Bakü yönetimi, Ermenistan işgali altında bulunduğu ileri sürülen yedi köyün kontrolünü ele geçirdiklerini duyururken, Ermenistan bunun gerçeği yansıtmadığını belirtiyor.
Yine iki tarafın açıklamalarına göre çatışmalarda sivil kayıpları da mevcut. Rusya'dan barışın sağlanması adına çağrı gelirken, Reuters'ın da geçtiği Suriye'den cihatçıların Azerbaycan'a destek için gönderildiği haberleri sonrası Moskova'nın nasıl bir tutum izleyeceği merak konusu.
Ahval'de yer alan habere göre, Rusya uzmanı Dr. Kerim Has, Moskova'dan programında sıcak gündemi değerlendirdi.

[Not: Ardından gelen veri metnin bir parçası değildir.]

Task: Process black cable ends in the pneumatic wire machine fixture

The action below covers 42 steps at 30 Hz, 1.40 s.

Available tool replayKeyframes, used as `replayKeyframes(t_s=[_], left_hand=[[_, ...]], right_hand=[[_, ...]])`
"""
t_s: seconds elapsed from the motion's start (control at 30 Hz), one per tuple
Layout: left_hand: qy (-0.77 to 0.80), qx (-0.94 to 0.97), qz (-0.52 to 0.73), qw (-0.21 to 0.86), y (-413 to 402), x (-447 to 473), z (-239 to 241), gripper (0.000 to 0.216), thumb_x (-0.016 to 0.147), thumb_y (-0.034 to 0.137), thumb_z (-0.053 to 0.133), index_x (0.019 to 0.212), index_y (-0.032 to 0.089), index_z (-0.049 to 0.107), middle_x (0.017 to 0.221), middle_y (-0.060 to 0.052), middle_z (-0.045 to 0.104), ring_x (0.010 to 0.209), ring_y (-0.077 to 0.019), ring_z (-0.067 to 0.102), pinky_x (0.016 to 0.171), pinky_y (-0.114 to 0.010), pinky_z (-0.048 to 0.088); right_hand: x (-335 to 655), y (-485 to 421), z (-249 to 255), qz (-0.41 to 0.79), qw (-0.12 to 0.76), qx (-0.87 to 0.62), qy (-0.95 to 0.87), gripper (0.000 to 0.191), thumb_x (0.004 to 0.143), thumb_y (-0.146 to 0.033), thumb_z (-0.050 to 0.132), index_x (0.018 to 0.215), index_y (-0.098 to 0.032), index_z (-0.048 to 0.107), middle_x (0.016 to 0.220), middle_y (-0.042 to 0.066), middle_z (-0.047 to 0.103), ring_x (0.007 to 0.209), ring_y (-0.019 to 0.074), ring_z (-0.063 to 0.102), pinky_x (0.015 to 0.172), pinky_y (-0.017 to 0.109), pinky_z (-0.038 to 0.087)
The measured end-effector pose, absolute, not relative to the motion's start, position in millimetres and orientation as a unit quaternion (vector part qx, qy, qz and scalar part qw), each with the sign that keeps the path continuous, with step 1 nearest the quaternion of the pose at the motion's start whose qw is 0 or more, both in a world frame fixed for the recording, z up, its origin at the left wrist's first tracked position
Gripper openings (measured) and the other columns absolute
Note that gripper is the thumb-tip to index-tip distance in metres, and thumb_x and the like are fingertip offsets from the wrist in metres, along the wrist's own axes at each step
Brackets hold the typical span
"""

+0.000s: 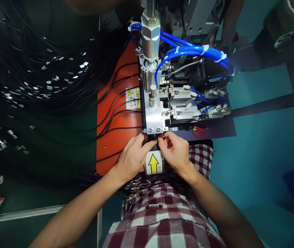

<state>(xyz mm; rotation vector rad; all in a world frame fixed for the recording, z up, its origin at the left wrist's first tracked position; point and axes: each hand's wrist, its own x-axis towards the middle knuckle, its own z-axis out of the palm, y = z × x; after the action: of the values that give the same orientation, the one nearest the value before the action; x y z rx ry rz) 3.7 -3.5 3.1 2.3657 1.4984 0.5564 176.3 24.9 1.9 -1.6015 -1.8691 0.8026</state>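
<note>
My left hand is closed, thumb and fingers pinching at the front of the machine. A black cable runs across the orange plate into it. Close beside it my right hand pinches with thumb and forefinger. What lies between those fingertips is too small and hidden to make out. Both sets of fingertips meet just under the machine's metal block, above a white label with a yellow arrow. Several more black cables lead over the plate to the machine's left side.
A large heap of black cables with shiny ends covers the table at left. Stripped cable ends with coloured wires hang near my lap. Blue air hoses arch over the machine. Red-handled snips lie right of it.
</note>
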Motion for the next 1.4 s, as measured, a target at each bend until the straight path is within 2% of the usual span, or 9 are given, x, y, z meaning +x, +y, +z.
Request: replayKeyframes(t_s=[0.27, 0.5, 0.7, 0.97, 1.1, 1.23, 1.3, 1.4], left_hand=[[0.513, 0.822, 0.205, 0.138, -2.7, 3.6, 1.2, 0.032, 0.09, 0.012, 0.044, 0.113, 0.016, 0.065, 0.093, -0.011, 0.054, 0.083, -0.0209, 0.052, 0.07, -0.033, 0.049], [0.51, 0.823, 0.208, 0.138, -0.1, 4.0, 5.4, 0.032, 0.091, 0.013, 0.041, 0.111, 0.017, 0.066, 0.094, -0.01, 0.054, 0.086, -0.0204, 0.054, 0.071, -0.032, 0.049], [0.507, 0.823, 0.212, 0.145, -0.2, 3.0, 3.3, 0.033, 0.091, 0.013, 0.042, 0.111, 0.017, 0.067, 0.092, -0.01, 0.053, 0.082, -0.0197, 0.053, 0.069, -0.031, 0.048], [0.498, 0.827, 0.226, 0.132, -0.1, 3.1, 2.2, 0.03, 0.09, 0.013, 0.046, 0.111, 0.014, 0.067, 0.091, -0.01, 0.053, 0.08, -0.0201, 0.052, 0.067, -0.031, 0.047], [0.503, 0.825, 0.218, 0.137, -0.7, 2.9, 1.7, 0.029, 0.09, 0.014, 0.047, 0.111, 0.017, 0.066, 0.092, -0.009, 0.053, 0.081, -0.0194, 0.053, 0.068, -0.031, 0.048], [0.504, 0.822, 0.221, 0.145, -0.9, 2.9, 1.8, 0.029, 0.091, 0.015, 0.046, 0.112, 0.017, 0.066, 0.094, -0.009, 0.053, 0.083, -0.0192, 0.054, 0.07, -0.031, 0.049], [0.503, 0.823, 0.222, 0.144, -1.0, 3.0, 1.9, 0.028, 0.091, 0.016, 0.046, 0.112, 0.016, 0.066, 0.094, -0.009, 0.053, 0.083, -0.0192, 0.053, 0.07, -0.031, 0.049], [0.506, 0.822, 0.22, 0.143, -1.3, 3.3, 1.3, 0.028, 0.092, 0.017, 0.046, 0.111, 0.016, 0.067, 0.093, -0.009, 0.052, 0.082, -0.0194, 0.053, 0.07, -0.031, 0.049]], right_hand=[[174.8, 22.3, 0.5, 0.345, 0.261, -0.616, -0.658, 0.015, 0.087, -0.031, 0.057, 0.077, -0.02, 0.06, 0.054, -0.004, 0.055, 0.047, 0.0107, 0.046, 0.049, 0.022, 0.033], [170.3, 21.0, -0.9, 0.311, 0.272, -0.619, -0.668, 0.013, 0.085, -0.028, 0.057, 0.076, -0.019, 0.06, 0.052, -0.005, 0.051, 0.047, 0.0102, 0.045, 0.052, 0.024, 0.031], [171.6, 20.9, -20.5, 0.537, 0.353, -0.581, -0.5, 0.019, 0.087, -0.035, 0.052, 0.078, -0.019, 0.054, 0.057, -0.004, 0.05, 0.048, 0.0107, 0.044, 0.046, 0.022, 0.035], [172.9, 11.8, -19.6, 0.449, 0.371, -0.595, -0.554, 0.014, 0.087, -0.031, 0.052, 0.081, -0.019, 0.055, 0.06, -0.004, 0.049, 0.053, 0.0108, 0.044, 0.051, 0.023, 0.035], [170.5, 17.8, -19.7, 0.586, 0.378, -0.59, -0.408, 0.018, 0.082, -0.035, 0.055, 0.075, -0.019, 0.053, 0.057, -0.006, 0.044, 0.048, 0.0092, 0.037, 0.046, 0.022, 0.031], [178.4, 28.2, -17.1, 0.723, 0.312, -0.534, -0.309, 0.027, 0.078, -0.037, 0.058, 0.063, -0.019, 0.047, 0.051, -0.009, 0.033, 0.042, 0.0059, 0.023, 0.041, 0.021, 0.018], [185.4, 27.2, -16.3, 0.714, 0.299, -0.541, -0.33, 0.029, 0.079, -0.04, 0.059, 0.062, -0.018, 0.047, 0.05, -0.008, 0.036, 0.042, 0.0058, 0.027, 0.041, 0.021, 0.019], [190.5, 15.4, -16.7, 0.612, 0.344, -0.598, -0.387, 0.026, 0.081, -0.042, 0.06, 0.075, -0.017, 0.055, 0.052, -0.007, 0.044, 0.044, 0.0076, 0.034, 0.042, 0.022, 0.025]])
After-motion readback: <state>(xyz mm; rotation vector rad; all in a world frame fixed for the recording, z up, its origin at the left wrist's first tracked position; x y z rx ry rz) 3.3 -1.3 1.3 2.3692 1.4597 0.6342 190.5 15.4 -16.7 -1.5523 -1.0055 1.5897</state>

Rusların cihatçı durumundan çok rahatsız olacağını dile getiren Kerim Has, "Rusya'nın arka bahçesi olarak kabul edilen Ermenistan'a bu cihatçıların gönderilmesi ciddi bir soruna yol açar" diyor ve Rusya Dışişleri Bakanı Lavrov'un mevkidaşı Mevlüt Çavuşoğlu ile telefon görüşmesine dikkat çekiyor.

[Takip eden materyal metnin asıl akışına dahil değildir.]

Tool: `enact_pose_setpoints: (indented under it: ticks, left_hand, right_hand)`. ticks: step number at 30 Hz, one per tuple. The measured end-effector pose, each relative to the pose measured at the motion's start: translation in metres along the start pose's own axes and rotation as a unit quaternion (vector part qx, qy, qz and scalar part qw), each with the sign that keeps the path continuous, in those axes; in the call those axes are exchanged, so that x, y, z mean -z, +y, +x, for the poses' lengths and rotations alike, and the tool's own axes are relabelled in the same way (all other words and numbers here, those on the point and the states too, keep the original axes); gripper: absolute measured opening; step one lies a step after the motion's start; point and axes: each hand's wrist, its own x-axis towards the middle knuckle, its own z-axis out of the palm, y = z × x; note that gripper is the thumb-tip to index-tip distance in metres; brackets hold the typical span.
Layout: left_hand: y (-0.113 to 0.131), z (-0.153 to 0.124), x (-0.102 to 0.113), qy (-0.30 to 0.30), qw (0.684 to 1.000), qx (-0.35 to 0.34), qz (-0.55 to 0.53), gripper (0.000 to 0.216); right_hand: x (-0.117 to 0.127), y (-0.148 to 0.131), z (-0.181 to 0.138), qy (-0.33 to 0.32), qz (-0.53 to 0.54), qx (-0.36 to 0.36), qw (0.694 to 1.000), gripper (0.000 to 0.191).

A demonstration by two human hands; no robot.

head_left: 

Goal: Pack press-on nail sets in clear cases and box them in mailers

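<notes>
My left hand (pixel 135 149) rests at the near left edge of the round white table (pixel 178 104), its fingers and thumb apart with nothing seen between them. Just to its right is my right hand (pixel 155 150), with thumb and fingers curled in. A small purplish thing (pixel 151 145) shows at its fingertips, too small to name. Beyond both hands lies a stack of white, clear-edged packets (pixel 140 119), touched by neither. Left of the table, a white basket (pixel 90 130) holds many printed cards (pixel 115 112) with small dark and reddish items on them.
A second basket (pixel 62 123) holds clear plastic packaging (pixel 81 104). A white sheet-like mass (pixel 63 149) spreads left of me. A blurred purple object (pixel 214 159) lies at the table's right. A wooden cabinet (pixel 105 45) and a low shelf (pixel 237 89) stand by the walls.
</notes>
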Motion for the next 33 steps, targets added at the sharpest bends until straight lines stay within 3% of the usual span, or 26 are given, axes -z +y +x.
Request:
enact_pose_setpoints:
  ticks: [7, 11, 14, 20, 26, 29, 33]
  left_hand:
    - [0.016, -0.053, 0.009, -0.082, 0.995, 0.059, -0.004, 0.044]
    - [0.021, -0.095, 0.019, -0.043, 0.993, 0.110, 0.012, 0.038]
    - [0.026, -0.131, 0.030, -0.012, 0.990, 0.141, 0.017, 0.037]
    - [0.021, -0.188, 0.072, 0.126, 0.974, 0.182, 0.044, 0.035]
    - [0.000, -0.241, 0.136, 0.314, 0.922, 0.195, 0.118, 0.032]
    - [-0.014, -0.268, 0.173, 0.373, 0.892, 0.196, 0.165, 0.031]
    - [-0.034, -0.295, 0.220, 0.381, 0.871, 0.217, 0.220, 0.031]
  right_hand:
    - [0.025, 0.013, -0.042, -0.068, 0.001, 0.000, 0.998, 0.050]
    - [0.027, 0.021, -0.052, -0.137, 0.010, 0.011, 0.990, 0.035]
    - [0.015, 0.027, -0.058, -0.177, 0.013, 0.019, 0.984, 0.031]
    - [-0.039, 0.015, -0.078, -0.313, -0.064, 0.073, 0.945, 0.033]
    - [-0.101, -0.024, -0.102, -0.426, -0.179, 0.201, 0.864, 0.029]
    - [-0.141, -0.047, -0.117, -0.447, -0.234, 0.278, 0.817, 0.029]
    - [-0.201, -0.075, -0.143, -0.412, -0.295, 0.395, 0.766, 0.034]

Has'ın anlattığına göre Lavrov, Çavuşoğlu'ya hayatını kaybeden ve yaralananlardan dolayı taziye dileklerini iletti. Resmî olarak Türkiye'den askerlerin savaşmamasına rağmen böyle bir mesajın verilmesinin manidar olduğunu söyleyen Has, Rusya Dışişleri Bakanlığının Lavrov-Çavuşoğlu görüşmesi sonrasında paylaştığı bilgi notunda bu ifadelerin geçtiğini belirtiyor ve ekliyor:
"Bir çeşit, 'Siz oraya cihatçıları gönderiyorsunuz, biz de bunları not ediyoruz ve onlardan da birçok ölen var' diyerek siyasi bir mesaj vermiş olunabilir."
"Dağlık Karabağ’da çıkacak bir savaştan ne Türkiye ne Rusya ne Azerbaycan ne de Ermenistan fayda görür, en fazla fayda görecek olan Erdoğan iktidarı ile hasım taraflardaki aşırı milliyetçi çevreler" diyen Has, "Siyasi beka kavgası veren Erdoğan yönetimindeki bir Türkiye’nin Dağlık Karabağ ihtilafında çözüme katkı sunma ihtimali, sıfır" görüşünü dile getiriyor.

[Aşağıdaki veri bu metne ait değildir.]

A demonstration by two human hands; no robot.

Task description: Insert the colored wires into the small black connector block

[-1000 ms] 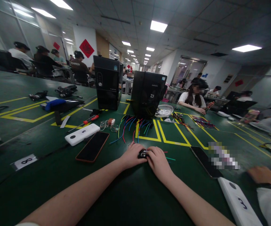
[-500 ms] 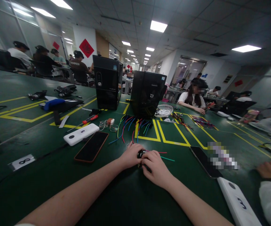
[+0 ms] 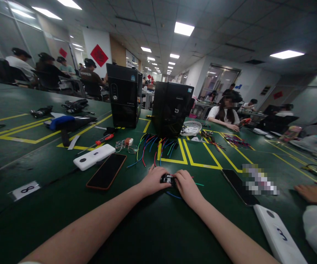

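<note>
Low over the table, a small black part with silver-white pieces [image 3: 167, 178] sits between my two hands; its exact kind is too small to make out. My left hand [image 3: 153, 182] grips it from the left, fingers curled behind and thumb in front. At its right end are the bent fingers of my right hand [image 3: 187, 186], closed on that end. A green wire [image 3: 199, 184] and a bit of red wire stick out past my right hand. Below the part, a blue wire [image 3: 173, 195] curves toward my right palm. My right fingertips are partly hidden.
Beyond my hands, several loose coloured wires [image 3: 143, 157] lie before two black computer towers [image 3: 124, 97]. Phones [image 3: 106, 171] and white numbered power banks [image 3: 94, 157] flank my arms. A screwdriver [image 3: 105, 139] and a white basket [image 3: 191, 128] are farther off. Another person's hand [image 3: 311, 193] rests at right.
My right hand has shifted slightly right and up, uncovering more of the black part. A blue wire now shows below it. The left hand stays nearly in place.
</note>
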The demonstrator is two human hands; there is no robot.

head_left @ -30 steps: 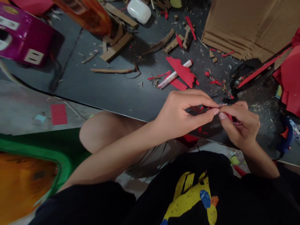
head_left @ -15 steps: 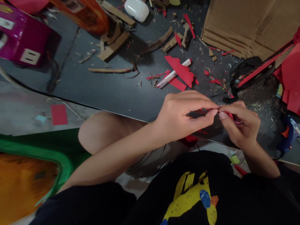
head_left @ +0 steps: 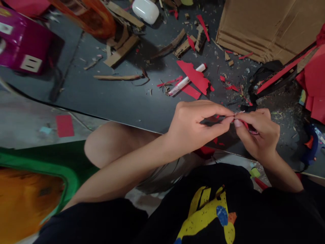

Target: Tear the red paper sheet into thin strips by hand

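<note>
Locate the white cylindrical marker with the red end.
In the head view, the white cylindrical marker lies right of centre in the upper half, partly beneath a torn red paper piece, on the table's far side of the left hand.

Scene is viewed by one head-worn camera, faced forward and steeply down over the black shirt (head_left: 162, 220), with the left hand (head_left: 186, 127) and right hand (head_left: 264, 132) caught at close range, right of frame centre. Worktop (head_left: 114, 98) is seen from above its near edge, slanted from left border down to right border; far side is cropped by top border, floor (head_left: 25, 115) included below near edge.
</note>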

Has'a göre, hem Azerbaycan’da hem Ermenistan’da var olan en büyük eksiklik, tarihi önyargı ve husûmetlerden kaynaklı uzlaşmacı anlayışın yokluğu
Dağlık Karabağ sorununun çözümünü ancak iç huzurunu sağlamış bir Türkiye'nin sağlayabileceğini söyleyen Has, "Ancak bundan şu an çok uzak olunduğu gibi Ankara’da ateşe benzin döken bir iktidar var" ifadesini kullanıyor.
Has'ın analizinden öne çıkan diğer başlıklar şöyle:
İktidarı ve bileşenlerinin, içeride verdikleri siyasi beka mücadelelerini Suriye-Libya-Doğu Akdeniz’den sonra şimdi de Kafkasya’ya taşımaları, Moskova’nın öfke sınırlarını zorluyor. Türkiye-Rusya ilişkileri karşılıklı çıkara ve güvene dayalı bir zemine kavuşmadan, Azerbaycan-Ermenistan ihtilafında kalıcı çözüm pek mümkün değil. Rusya, Azerbaycan-Ermenistan ikili ihtilafında çözümü değil, sükuneti sağlayabilecek tek ve en etkili aktör, bunun için de yeterli enstrümanları var. Rusya için Türkiye’nin Dağlık Karabağ sorununa savaş yanlısı tutumla bu şekilde müdahalesi can sıkıcı, cihatçı sevkiyatıyla işe giriştiğine yönelik iddialar ise kriz çıkartıcı. Rusya’nın Dağlık Karabağ ihtilafında statükoya oynaması, Azerbaycan ve Ermenistan’la ilişkilerini geliştirmesine pek engel olmuyor.